I'm really glad I ended up racing. Even if the effort wasn't what I would have liked, I had a blast playing NASCAR in the mass start, and it is a lot of fun to ski on skis that kick well and are still faster than everyone around you. The result was so bad I won't even link to it, but that wasn't the point of today. 
Some days, you stand at the end of a double rainbow (snow-bow) and yell "I'M A LEPRECHAUN!" Glad I can teach my skiers to treat those moments with the same joy I do.

Part of me wonders about my recent attitude about ski races. I've been very lackadaisical lately, and not that interested in pushing through any sort of struggle.

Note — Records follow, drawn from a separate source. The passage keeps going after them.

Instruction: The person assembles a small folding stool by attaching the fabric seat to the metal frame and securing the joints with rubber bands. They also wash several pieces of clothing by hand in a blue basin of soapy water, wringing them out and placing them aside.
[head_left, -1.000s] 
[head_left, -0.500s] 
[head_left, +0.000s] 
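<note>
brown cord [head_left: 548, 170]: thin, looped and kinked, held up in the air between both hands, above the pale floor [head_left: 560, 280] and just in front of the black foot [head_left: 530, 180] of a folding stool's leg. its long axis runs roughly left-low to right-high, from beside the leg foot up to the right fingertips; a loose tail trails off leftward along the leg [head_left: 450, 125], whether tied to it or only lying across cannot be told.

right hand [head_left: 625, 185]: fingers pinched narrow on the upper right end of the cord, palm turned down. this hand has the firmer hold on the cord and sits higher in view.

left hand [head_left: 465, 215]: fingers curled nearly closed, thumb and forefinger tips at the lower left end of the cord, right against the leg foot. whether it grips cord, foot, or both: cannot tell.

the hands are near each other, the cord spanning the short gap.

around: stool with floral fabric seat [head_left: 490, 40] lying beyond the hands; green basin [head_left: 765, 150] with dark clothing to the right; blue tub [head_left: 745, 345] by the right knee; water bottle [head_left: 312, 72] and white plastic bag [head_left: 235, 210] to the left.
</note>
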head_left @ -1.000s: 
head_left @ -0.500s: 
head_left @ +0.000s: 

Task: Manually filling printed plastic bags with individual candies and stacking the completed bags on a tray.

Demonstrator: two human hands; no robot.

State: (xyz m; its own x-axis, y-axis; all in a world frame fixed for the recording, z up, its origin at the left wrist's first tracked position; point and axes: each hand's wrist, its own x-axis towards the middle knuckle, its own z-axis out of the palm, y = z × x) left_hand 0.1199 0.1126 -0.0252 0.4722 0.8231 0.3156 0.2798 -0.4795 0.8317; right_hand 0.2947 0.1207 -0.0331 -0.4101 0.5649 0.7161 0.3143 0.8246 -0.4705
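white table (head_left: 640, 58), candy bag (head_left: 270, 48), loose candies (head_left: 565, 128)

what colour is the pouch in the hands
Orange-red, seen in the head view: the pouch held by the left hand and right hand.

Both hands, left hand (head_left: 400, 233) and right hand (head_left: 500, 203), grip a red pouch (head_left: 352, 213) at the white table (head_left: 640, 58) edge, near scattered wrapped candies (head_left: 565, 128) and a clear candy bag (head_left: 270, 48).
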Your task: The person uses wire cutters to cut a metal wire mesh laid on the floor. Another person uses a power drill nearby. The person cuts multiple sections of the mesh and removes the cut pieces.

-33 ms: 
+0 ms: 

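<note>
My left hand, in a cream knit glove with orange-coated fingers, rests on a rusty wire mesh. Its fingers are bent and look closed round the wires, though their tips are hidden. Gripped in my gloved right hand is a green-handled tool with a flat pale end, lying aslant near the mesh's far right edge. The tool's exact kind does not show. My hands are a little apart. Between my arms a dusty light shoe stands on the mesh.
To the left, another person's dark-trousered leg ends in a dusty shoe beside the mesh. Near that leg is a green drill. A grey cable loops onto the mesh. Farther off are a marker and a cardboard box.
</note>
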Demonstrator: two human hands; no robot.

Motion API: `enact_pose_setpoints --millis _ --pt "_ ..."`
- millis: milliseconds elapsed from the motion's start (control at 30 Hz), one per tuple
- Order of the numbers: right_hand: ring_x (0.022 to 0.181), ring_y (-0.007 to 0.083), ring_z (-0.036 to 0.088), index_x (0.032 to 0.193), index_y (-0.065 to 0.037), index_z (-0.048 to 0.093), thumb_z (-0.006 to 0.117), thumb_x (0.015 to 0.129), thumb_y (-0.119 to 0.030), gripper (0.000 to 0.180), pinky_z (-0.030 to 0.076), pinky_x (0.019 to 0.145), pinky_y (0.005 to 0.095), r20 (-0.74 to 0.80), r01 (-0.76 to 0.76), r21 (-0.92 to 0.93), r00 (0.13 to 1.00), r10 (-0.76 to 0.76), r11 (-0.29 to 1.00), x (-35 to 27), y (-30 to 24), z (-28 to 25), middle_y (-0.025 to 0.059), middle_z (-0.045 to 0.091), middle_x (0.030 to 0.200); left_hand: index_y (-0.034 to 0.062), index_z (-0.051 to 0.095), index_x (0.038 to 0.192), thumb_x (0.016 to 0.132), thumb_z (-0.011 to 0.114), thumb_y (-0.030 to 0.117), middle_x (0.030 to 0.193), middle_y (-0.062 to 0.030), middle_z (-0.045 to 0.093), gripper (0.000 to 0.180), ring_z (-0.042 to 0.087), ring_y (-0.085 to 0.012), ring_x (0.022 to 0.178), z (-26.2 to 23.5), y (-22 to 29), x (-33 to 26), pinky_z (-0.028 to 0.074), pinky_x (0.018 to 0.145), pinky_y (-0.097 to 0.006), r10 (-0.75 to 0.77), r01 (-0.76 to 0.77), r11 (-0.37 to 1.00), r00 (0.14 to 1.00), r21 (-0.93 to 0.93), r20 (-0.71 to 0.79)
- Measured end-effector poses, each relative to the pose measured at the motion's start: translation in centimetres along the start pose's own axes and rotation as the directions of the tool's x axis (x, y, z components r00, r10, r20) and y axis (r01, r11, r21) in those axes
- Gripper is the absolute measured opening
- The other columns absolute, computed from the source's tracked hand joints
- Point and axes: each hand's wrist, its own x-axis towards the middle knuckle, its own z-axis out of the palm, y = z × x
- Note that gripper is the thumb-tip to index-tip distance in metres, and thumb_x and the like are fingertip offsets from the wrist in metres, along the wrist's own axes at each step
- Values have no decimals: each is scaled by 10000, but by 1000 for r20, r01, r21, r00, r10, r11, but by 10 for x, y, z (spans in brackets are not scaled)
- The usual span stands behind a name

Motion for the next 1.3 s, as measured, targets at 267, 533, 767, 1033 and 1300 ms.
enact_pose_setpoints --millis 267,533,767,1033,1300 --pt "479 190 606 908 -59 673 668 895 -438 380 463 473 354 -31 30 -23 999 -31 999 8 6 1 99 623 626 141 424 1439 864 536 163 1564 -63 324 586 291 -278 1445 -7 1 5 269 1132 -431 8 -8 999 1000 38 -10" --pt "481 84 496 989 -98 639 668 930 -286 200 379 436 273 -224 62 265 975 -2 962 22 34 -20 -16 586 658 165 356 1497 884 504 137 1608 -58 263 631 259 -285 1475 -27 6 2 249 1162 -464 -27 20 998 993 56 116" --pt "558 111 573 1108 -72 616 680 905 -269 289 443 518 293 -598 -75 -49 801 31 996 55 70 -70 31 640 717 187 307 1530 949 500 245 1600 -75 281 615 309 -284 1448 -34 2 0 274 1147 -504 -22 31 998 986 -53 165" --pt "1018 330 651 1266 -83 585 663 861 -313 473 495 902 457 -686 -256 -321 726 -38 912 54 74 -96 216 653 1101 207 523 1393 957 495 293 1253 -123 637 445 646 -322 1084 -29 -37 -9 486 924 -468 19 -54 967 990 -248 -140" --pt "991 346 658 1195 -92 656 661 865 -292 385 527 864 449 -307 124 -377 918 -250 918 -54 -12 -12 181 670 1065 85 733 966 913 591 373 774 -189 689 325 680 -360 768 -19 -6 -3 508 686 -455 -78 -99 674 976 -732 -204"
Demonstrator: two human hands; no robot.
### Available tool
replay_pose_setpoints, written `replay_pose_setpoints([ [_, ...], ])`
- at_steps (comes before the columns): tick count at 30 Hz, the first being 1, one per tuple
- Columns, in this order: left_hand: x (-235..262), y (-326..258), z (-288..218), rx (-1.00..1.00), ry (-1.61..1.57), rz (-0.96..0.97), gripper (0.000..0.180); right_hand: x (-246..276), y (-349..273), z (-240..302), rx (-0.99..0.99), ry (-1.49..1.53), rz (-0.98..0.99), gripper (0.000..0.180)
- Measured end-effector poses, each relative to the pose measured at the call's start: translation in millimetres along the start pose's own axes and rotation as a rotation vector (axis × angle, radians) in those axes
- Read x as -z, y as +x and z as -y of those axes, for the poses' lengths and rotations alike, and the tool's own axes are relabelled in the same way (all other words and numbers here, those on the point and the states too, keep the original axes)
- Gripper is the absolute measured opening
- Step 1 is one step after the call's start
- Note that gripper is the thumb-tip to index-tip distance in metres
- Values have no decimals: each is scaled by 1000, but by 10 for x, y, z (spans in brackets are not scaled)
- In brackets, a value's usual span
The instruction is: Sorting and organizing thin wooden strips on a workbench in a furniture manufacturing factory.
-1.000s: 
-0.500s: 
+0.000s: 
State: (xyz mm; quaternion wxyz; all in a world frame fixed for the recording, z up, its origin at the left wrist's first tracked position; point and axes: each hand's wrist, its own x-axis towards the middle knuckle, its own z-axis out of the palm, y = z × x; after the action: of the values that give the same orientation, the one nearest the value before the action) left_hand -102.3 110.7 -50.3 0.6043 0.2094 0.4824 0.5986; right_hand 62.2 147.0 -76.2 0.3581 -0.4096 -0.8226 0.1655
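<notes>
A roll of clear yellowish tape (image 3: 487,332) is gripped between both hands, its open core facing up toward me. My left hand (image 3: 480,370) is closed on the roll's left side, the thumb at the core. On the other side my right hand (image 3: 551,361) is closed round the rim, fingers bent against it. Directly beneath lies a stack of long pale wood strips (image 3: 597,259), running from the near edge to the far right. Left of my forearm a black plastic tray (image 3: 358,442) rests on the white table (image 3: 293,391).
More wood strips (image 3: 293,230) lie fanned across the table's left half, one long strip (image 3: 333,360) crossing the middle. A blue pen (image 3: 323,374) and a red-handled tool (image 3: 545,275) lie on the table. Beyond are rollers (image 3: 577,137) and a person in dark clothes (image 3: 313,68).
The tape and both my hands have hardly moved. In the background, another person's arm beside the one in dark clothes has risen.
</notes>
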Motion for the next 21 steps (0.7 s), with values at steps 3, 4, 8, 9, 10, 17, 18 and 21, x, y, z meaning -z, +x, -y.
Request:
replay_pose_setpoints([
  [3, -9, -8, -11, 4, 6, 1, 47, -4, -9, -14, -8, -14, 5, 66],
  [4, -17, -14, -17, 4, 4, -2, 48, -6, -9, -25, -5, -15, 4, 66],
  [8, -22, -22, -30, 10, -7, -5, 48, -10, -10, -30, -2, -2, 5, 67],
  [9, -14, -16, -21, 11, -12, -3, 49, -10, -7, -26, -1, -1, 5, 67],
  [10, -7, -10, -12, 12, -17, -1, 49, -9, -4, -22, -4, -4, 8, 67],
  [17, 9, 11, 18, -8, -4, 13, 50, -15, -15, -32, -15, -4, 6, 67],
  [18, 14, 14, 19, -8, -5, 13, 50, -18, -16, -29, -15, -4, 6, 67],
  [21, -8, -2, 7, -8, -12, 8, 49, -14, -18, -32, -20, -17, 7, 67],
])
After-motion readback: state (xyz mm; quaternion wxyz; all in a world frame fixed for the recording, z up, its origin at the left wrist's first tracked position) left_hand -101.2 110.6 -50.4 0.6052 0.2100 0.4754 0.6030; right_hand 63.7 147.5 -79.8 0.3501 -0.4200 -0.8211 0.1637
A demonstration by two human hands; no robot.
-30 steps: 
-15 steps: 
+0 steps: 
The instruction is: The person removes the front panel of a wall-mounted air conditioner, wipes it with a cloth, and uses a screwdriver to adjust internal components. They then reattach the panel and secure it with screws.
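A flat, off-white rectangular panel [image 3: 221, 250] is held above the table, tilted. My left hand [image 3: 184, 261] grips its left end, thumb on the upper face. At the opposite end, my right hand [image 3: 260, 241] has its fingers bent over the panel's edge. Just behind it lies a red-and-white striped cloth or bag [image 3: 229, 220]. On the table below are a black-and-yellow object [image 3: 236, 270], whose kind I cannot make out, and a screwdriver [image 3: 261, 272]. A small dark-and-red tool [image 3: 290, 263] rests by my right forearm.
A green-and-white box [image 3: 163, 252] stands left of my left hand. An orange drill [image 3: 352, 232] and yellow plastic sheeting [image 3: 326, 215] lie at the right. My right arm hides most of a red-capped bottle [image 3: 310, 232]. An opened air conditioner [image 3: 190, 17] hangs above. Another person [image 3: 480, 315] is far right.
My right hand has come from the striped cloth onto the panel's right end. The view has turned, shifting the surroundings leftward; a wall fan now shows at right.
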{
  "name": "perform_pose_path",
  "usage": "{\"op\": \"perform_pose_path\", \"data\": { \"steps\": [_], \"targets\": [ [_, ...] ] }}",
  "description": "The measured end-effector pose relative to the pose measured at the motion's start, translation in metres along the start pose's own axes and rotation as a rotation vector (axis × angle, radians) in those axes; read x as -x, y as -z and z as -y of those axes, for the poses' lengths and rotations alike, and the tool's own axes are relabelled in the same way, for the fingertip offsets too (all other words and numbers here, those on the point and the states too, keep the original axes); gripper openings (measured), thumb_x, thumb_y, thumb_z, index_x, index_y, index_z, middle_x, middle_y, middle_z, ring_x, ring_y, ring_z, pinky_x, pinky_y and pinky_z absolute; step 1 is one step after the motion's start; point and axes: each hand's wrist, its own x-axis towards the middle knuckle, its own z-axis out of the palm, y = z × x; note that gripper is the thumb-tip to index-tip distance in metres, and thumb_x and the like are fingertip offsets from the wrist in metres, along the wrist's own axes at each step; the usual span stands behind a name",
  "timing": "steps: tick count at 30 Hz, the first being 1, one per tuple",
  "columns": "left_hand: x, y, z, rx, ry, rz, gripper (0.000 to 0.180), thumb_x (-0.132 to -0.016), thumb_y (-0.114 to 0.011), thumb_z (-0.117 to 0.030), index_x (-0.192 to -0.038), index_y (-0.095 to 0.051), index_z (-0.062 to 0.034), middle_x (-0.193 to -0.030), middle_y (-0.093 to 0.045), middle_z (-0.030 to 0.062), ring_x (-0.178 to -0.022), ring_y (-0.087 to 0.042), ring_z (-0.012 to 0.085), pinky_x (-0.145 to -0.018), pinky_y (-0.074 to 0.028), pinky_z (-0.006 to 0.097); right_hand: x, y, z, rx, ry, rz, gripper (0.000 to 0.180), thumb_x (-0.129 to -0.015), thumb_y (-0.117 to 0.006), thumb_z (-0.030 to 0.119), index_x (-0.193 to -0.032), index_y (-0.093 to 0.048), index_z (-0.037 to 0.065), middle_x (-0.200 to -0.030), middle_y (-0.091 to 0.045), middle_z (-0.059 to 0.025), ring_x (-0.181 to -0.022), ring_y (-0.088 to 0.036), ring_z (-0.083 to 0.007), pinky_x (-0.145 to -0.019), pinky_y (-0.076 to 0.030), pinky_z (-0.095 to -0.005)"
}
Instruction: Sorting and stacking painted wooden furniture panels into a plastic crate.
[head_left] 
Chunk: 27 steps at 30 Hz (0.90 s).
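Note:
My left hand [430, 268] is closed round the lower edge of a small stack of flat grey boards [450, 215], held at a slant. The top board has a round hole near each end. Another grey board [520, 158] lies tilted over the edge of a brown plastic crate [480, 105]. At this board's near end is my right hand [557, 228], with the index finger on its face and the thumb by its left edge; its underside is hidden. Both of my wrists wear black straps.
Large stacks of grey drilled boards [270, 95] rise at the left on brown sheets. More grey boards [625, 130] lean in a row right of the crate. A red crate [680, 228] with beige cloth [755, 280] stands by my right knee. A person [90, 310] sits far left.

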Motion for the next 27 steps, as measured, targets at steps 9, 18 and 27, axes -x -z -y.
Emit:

This is new, mildly disturbing, and makes me wonder if I've used up my lifetime of give-a-damns about race starts. I guess time will tell, considering the next two weekends are two races I should care about. It could be as simple as shifted priorities when at the Eastern Cups, focused on my skiers above all else. One thing is damn sure - I need this skiing stuff in my life to keep my head balanced and happy, regardless of what speed I'm going.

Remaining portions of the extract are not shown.